How Friendships Onscreen and Off Fueled Half a Century of Fandom
For the admins of the Starsky & Hutch Fiction Archive, preserving fanworks and fannish community go hand in hand.
Flamingo only saw one episode of Starsky & Hutch during its original run on TV in the 1970s. “I remember seeing the episode ‘Gillian’ with a friend of mine,” she says. In it, the titular pair of detectives hug, and Starsky tells Hutch, “You're the best friend I got in the whole world.” Flamingo and her friend looked at each other. “Our friendship was new, and we burst into tears,” she says. “We’re still friends today.”
It was that onscreen friendship that she credits with sustaining a fandom that’s now been running for 50 years. “You just don’t see that level of closeness [in most media],” she says. “And don’t we all long for that? Isn’t that a human need?”
When the Starsky & Hutch pilot aired in 1975, fandom in its modern iteration was just beginning to grow, centered on shows like The Man from U.N.C.L.E. and, of course, Star Trek. S&H developed a small following, and fans were producing zines as early as 1977, when issue #1 of Zebra Three was released.
As with many fandoms, though, it was widespread internet adoption in the ’90s that led the S&H fandom to grow exponentially. This was amplified many times over by a coinciding rerun of the show on TNT, which led a fresh wave of viewers towards its central characters.
At the time, Flamingo was involved in the Miami Vice fandom, but wasn’t a particularly devoted fan until she was “pulled into” Starsky & Hutch by friends who considered it a “nicer, kinder place.” She met many other fic writers there—and one of them, Alexis Rogers, decided that she wanted to put her fic online.
“The rest of us were still like, what’s the internet?” says Flamingo. “Why would you want that?” But Rodgers, “wanted her stories where people could get to them.” Flamingo was keen to keep the fandom alive—which meant new people had to get involved, made more difficult since the show had finished airing.
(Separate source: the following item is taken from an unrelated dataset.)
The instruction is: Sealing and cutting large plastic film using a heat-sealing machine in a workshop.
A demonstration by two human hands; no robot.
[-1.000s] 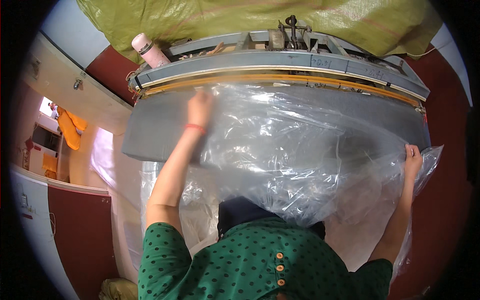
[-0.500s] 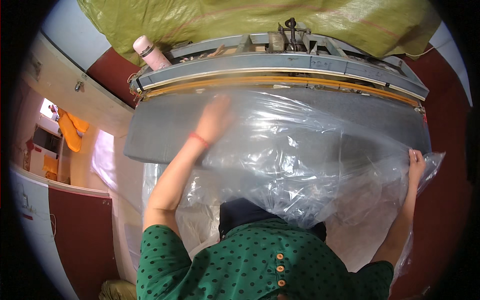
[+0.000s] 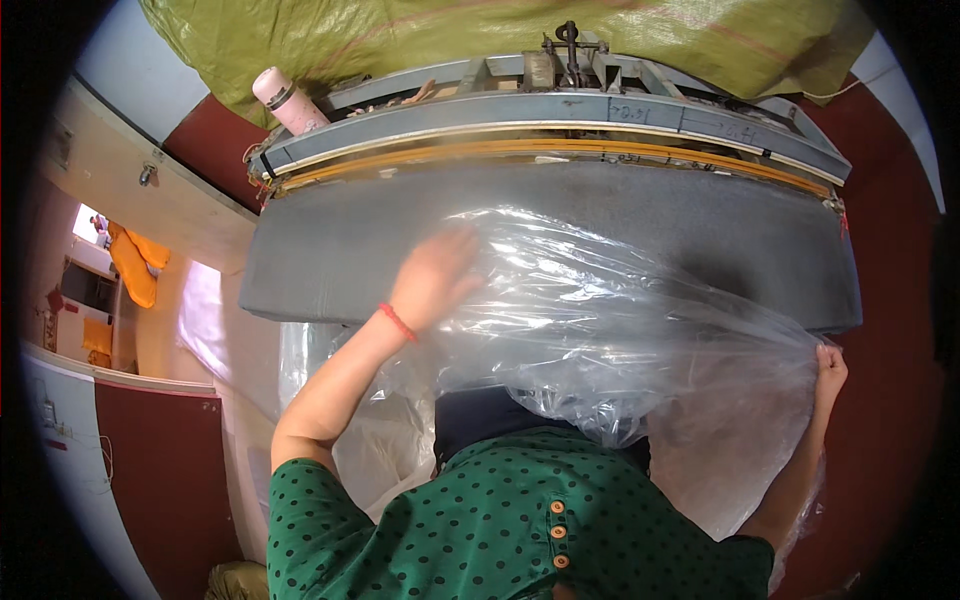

Thinking the internet might be a new way to do that, she and several of her friends established the Starsky & Hutch Fiction Archive, and it’s been running ever since.
The Archive hosts thousands of stories from all eras of the fandom, divided into gen and slash; it can be further broken down into length, related season, and genre (hurt/comfort is massively popular, for example). It also hosts videos, art, zines, and even themed nonograms and wordsearches.